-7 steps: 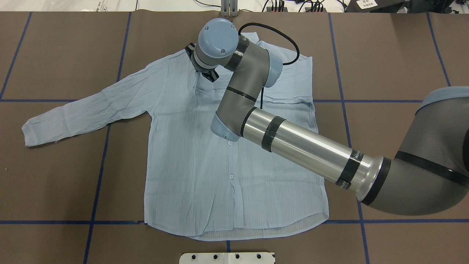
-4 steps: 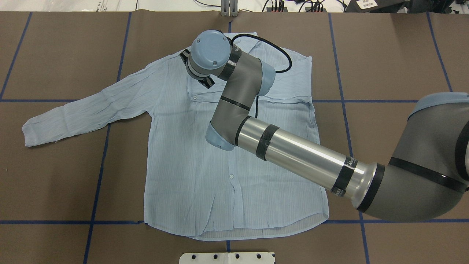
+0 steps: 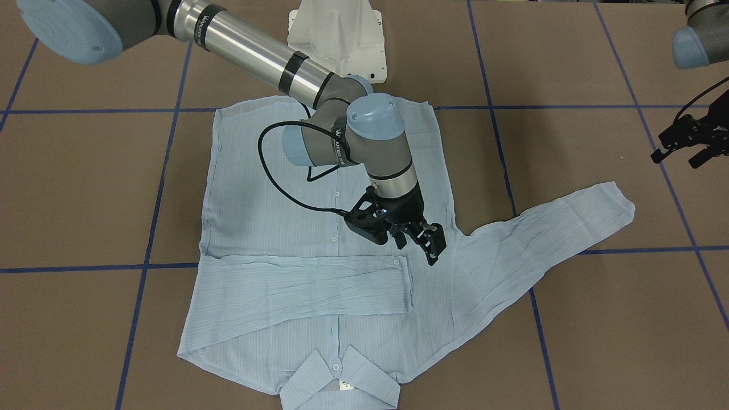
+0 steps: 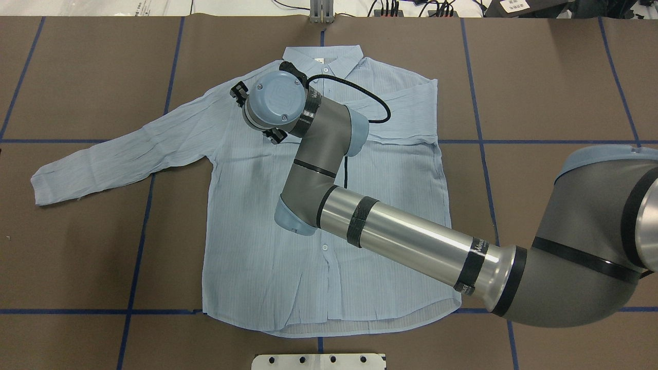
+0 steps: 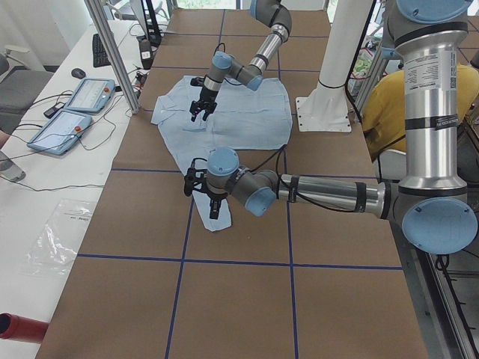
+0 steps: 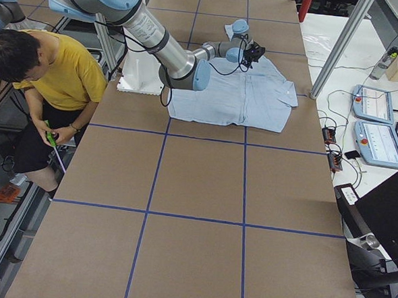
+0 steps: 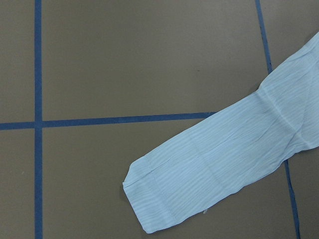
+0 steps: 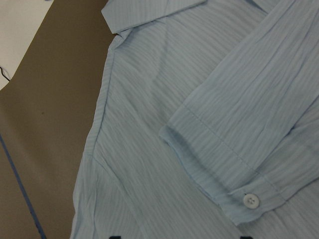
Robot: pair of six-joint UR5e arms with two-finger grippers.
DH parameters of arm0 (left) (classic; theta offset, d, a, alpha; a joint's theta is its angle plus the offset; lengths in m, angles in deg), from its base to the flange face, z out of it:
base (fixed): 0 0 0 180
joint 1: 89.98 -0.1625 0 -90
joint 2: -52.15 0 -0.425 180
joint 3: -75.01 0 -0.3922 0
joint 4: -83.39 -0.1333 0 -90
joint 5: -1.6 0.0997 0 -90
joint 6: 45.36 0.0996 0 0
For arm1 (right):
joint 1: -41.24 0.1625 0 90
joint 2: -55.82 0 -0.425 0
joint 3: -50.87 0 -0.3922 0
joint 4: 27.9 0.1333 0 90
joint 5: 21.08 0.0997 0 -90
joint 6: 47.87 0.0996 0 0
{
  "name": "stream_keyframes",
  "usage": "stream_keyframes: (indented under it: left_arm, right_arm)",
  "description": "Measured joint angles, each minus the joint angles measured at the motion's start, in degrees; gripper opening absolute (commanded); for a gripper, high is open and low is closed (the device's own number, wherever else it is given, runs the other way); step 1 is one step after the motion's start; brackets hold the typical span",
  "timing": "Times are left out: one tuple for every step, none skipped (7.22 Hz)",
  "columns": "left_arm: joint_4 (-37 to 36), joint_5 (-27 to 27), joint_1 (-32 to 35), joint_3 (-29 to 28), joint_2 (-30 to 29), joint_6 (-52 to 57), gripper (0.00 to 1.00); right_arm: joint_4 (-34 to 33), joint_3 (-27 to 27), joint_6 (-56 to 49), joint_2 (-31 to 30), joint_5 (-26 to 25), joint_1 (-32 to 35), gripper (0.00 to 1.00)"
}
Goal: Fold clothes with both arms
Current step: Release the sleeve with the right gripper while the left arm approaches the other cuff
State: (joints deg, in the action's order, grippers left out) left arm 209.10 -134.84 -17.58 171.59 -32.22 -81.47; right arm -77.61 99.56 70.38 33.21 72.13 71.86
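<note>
Leftward across the shirt (image 4: 267,246) the right gripper (image 3: 417,244) has swung, jaws apart and empty; grip the outstretched sleeve (image 3: 547,228) at its cuff and lay it flat.

The overhead camera is looking down on the shirt (image 4: 257,257) from its hem side; the front-facing one is facing it from the collar side. Side cameras are viewing it from afar along the worktop (image 5: 239,307). Wrist cameras are looking closely at its sleeves (image 7: 224,169).
</note>
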Motion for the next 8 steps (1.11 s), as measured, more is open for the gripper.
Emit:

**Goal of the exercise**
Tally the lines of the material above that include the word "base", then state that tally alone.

**Expected answer**
2